### WHAT IS REQUIRED
One number should be the full reply: how many lines of the material below contain "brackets".

### COLLECTED MATERIAL
· · · · ·

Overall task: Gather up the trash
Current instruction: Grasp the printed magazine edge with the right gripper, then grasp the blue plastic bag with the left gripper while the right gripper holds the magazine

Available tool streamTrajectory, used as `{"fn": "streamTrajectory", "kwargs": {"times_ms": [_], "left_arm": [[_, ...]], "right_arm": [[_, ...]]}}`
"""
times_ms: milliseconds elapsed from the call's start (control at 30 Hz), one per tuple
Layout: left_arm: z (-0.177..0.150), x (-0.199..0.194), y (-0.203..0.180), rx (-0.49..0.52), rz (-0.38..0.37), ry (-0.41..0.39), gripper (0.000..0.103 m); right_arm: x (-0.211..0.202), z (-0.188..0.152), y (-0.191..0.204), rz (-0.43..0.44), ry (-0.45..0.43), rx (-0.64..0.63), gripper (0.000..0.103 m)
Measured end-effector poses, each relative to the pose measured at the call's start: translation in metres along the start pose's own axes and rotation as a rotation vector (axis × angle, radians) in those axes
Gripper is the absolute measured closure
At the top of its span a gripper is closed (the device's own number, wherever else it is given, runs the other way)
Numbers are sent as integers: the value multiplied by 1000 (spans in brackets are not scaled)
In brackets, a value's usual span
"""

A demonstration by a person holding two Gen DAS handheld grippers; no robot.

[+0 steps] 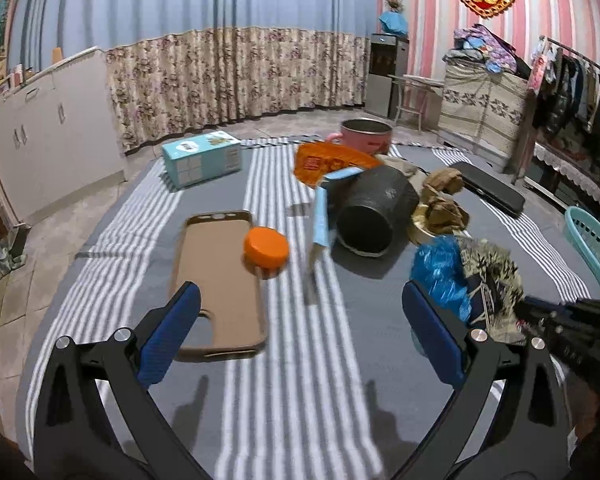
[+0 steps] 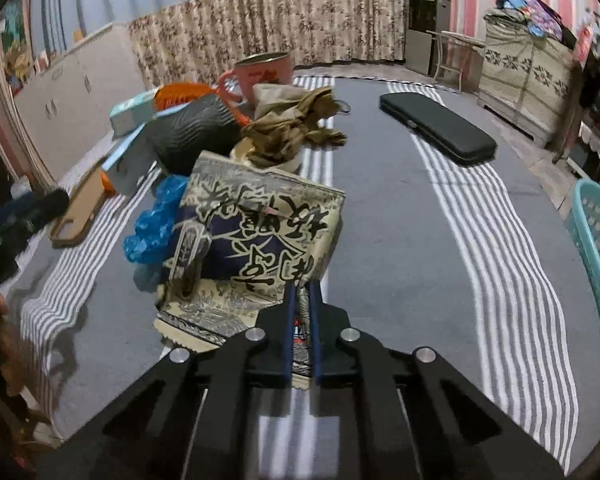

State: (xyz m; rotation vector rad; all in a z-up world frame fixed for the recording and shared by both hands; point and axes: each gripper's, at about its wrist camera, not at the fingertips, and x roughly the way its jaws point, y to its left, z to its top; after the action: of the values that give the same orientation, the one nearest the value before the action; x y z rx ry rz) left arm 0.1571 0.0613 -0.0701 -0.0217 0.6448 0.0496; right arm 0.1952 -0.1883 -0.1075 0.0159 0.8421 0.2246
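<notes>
My right gripper [image 2: 302,292] is shut on the edge of a beige and dark blue printed snack bag [image 2: 256,236] and holds it just above the striped cloth; the bag also shows in the left wrist view [image 1: 488,280]. A crumpled blue plastic bag [image 2: 156,220] lies against its left side and shows in the left wrist view too [image 1: 440,272]. My left gripper [image 1: 300,308] is open and empty over the cloth, left of the blue bag. A brown phone case [image 1: 216,280] and an orange lid [image 1: 266,248] lie ahead of its left finger.
A black cylinder [image 1: 374,208] lies on its side with a light blue carton [image 1: 324,216] beside it. Crumpled brown paper [image 1: 444,200], an orange packet [image 1: 328,160], a pink pot [image 1: 366,134], a teal box [image 1: 202,158] and a black case [image 2: 436,128] lie around. A teal basket [image 2: 596,248] stands at the right.
</notes>
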Motion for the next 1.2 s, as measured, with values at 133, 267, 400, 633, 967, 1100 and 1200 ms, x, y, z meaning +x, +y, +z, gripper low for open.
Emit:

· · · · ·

### OUTPUT OF THE TASK
2